=== Work order ===
Where does the string "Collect" occur in the records below? Copy every line that holds it.

=== Stored entries ===
*****

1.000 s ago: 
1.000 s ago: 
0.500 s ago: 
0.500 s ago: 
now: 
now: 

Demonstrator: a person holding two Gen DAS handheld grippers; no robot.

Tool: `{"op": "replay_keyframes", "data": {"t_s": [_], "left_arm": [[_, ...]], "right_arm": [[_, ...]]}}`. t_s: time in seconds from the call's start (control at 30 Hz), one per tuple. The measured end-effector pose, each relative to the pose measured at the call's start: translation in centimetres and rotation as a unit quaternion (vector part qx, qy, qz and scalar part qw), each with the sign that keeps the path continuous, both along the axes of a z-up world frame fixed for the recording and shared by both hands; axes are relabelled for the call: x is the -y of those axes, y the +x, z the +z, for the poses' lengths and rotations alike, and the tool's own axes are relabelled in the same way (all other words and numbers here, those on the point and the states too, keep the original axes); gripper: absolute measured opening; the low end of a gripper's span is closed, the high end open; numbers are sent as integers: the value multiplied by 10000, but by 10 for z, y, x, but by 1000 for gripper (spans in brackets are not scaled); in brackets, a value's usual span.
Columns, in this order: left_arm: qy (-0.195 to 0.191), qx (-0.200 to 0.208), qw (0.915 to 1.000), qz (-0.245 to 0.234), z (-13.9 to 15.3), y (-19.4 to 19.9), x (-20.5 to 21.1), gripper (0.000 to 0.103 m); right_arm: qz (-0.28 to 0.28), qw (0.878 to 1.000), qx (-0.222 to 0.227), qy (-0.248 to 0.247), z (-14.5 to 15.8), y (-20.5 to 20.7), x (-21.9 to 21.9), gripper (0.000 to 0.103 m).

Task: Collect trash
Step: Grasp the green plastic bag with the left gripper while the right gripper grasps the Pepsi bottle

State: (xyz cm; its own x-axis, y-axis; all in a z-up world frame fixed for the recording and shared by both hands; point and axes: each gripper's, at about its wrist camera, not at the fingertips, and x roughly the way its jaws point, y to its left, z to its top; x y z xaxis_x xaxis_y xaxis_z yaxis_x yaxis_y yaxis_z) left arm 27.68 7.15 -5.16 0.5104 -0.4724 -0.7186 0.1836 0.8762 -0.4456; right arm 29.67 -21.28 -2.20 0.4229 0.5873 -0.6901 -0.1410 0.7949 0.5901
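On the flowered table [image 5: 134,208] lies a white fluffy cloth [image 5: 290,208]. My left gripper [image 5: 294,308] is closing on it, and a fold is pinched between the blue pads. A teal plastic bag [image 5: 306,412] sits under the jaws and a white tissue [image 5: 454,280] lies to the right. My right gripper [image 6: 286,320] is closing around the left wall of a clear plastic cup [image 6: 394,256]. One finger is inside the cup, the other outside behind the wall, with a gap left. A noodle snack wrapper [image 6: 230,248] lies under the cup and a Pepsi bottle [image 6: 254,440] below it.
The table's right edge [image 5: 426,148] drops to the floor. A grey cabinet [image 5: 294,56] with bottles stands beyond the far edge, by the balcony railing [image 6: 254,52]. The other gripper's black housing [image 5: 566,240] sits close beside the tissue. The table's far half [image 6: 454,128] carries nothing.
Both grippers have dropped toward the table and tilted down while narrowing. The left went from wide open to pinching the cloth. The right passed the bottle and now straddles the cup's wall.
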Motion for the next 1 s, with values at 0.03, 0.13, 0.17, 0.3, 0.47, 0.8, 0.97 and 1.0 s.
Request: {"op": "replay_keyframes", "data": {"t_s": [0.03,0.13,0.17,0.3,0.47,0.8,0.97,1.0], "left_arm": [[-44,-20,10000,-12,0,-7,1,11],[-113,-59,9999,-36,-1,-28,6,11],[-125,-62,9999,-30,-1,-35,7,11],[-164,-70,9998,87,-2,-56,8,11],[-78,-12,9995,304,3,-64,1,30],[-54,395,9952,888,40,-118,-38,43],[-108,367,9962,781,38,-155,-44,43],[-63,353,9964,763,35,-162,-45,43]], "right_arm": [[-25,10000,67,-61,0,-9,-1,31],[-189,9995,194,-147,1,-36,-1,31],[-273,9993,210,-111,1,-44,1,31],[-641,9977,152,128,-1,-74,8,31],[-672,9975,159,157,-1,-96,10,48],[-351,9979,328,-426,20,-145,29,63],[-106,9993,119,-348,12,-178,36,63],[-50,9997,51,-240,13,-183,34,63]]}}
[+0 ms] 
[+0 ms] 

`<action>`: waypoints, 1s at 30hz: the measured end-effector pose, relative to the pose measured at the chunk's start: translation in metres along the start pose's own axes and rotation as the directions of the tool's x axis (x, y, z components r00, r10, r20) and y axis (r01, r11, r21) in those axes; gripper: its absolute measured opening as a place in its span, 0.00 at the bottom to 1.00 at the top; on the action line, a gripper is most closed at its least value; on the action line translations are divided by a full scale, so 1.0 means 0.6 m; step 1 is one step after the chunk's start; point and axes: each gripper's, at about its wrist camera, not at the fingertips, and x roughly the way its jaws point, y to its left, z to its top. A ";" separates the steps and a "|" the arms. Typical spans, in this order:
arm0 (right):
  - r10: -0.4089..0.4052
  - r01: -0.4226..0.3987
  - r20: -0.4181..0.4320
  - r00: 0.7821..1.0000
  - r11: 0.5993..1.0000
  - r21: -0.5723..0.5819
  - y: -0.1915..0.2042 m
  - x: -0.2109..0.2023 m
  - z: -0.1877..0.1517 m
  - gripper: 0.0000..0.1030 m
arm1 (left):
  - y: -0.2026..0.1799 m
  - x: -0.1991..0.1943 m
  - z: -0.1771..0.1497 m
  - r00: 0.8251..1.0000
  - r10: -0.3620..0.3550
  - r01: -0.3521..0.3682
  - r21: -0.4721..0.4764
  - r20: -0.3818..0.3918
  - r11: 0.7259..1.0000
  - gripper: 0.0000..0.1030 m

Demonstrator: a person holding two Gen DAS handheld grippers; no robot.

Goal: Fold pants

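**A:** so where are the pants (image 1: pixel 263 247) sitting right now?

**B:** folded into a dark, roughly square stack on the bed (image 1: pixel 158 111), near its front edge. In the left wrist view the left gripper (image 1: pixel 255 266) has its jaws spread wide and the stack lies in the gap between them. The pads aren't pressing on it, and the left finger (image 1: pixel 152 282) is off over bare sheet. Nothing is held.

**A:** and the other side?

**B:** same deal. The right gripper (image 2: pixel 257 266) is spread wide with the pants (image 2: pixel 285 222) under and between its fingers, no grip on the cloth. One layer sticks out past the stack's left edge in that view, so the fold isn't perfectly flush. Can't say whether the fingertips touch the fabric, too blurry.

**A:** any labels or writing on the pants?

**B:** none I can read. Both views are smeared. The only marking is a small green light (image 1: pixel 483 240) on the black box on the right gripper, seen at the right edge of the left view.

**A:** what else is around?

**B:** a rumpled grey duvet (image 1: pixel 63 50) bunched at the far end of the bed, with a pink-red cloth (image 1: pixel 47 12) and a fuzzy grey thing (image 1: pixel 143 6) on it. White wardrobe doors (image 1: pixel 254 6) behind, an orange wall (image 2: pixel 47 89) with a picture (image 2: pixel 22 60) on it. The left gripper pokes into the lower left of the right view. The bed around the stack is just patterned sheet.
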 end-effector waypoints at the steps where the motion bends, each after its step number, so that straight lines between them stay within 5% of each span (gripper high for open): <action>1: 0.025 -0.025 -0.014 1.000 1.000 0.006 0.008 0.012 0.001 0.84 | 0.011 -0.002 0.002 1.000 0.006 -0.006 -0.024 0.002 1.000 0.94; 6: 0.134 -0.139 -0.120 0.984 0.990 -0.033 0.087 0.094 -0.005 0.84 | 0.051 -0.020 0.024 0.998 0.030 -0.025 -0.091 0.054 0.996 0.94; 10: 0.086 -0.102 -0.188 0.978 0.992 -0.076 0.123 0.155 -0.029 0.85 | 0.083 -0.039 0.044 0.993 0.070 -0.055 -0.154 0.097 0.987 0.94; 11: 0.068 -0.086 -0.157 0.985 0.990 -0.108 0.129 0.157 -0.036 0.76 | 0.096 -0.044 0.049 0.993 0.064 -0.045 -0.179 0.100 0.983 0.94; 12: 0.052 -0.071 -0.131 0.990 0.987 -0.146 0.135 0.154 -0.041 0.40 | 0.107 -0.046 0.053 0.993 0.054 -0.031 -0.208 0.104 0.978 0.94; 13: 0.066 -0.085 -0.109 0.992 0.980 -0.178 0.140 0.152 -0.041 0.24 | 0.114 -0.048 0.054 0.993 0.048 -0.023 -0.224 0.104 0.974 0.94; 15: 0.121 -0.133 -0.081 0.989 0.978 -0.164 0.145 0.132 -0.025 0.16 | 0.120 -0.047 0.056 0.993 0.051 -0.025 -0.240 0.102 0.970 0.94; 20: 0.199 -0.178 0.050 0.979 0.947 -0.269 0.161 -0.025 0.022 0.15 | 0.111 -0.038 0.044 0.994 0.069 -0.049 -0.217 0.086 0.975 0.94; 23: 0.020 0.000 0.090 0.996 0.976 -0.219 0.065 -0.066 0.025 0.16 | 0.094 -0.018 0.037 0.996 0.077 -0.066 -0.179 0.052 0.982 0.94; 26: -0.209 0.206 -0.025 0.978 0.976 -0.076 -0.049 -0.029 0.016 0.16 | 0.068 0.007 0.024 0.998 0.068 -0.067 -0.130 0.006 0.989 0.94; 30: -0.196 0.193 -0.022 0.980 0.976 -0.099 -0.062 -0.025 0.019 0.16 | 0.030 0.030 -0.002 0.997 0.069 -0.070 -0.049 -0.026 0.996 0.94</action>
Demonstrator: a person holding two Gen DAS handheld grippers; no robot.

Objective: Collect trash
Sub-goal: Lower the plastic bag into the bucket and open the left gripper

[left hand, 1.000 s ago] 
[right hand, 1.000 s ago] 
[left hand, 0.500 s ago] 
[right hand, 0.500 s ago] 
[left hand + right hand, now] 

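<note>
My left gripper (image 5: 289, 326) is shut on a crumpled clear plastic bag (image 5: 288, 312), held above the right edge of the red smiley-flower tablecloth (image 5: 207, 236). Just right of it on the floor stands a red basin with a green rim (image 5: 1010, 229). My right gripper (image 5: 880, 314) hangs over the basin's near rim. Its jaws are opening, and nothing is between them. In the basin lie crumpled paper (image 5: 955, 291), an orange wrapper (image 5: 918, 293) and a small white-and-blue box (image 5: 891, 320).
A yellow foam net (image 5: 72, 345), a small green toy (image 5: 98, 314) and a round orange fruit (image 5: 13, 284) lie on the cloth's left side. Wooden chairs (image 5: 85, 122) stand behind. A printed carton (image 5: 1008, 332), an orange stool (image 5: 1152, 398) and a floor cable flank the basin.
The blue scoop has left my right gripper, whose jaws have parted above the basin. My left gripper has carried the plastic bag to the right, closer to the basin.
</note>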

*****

=== Expected answer ===
Task: Collect trash
Objective: Collect trash

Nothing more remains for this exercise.